And criminal enforcement under the OSHA law, in comparison
to environmental laws for example, is virtually nonexistent.
And that is because the criminal provisions in the OSHA law are
such that an employer can only be prosecuted for a willful
violation of the law if a worker dies. If a worker is injured
or put at great risk, that is not enough. A worker actually has
to die. And in that instance, the penalty is a misdemeanor, 6
months in jail. You can go to jail for longer for harassing a
wild burro on Federal lands than you can for willfully killing
a worker in this country. And that is just not right.
So in our view, the law needs to be strengthened, not
weakened, and much more needs to be done to protect workers in
this country.
I would like to make a couple of points about safety and
health as it pertains to small business in particular. I think
we all would agree that small does not necessarily mean safe,
that there are serious hazards that exist in small businesses,
particularly in certain industries like, for example,
construction.
According to the Bureau of Labor Statistics, in the
construction sector firms with fewer than 20 employees are 38
percent of the workforce but have 55 percent of the fatalities.

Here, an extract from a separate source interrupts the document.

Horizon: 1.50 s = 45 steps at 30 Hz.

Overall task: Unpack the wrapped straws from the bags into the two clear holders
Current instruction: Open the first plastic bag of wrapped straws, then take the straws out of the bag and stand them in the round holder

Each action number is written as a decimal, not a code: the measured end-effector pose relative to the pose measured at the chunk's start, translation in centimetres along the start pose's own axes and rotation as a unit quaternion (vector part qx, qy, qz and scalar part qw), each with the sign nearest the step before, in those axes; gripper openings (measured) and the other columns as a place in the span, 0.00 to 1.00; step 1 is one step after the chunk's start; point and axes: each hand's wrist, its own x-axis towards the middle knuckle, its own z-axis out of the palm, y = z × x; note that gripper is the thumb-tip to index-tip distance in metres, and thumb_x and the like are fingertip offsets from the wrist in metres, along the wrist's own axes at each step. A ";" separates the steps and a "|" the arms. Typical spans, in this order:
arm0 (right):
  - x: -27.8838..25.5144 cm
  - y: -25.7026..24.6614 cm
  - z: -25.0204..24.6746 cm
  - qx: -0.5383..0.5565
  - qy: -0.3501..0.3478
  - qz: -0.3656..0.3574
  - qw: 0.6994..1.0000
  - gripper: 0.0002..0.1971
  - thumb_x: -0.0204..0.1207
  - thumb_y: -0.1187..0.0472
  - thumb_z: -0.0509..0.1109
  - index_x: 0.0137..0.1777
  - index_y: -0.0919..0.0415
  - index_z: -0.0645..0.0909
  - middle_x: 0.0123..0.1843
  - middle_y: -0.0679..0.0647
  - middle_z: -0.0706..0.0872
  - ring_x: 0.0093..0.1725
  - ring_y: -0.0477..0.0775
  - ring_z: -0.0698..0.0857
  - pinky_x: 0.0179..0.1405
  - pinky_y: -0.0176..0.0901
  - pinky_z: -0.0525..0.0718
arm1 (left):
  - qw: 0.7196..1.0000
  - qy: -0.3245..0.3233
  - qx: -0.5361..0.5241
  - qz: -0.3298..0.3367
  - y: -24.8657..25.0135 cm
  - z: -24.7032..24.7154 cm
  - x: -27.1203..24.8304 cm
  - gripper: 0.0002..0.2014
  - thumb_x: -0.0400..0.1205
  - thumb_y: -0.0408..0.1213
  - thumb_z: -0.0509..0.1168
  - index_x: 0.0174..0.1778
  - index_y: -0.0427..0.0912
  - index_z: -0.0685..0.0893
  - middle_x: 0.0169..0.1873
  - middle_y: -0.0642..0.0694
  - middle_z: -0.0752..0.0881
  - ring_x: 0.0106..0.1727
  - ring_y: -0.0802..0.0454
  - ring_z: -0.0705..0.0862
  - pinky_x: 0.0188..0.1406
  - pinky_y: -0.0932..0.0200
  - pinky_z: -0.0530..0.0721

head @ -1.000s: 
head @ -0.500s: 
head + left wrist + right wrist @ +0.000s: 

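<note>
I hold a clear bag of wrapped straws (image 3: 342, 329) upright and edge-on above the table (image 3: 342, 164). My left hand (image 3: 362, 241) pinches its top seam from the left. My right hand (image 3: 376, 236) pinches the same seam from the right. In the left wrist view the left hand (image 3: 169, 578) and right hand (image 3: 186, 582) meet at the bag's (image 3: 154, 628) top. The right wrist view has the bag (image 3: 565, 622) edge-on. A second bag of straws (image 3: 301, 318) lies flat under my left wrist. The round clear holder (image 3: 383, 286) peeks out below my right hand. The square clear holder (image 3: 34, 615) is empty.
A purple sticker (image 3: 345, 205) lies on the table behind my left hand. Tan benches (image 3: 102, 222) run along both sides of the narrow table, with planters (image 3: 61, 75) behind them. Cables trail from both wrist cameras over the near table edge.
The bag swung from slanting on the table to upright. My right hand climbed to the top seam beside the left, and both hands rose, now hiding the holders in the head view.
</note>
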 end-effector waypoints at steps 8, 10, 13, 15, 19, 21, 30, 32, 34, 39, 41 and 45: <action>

There are other studies that have been done around the country.
For example, in Texas a study of Hispanic construction workers
showing the same sort of disproportionate fatality rate as
small construction employers.
There are a number of measures in place in law and by OSHA
to assist small employers in complying with the law. There is a
$53 million per year compliance assistance program that is
directly targeted to small employers. That is four times the
annual budget that OSHA has to set job safety standards. Four
times that budget goes to assist small employers in complying
with the law. Last year about 31,000 employers, all small
employers, received assistance through that program.
Small employers get up to 60 percent penalty reduction when
they are cited by OSHA. Very small employers, employers with
fewer than 10 employees, are exempt through an appropriations
rider from regular job safety inspections.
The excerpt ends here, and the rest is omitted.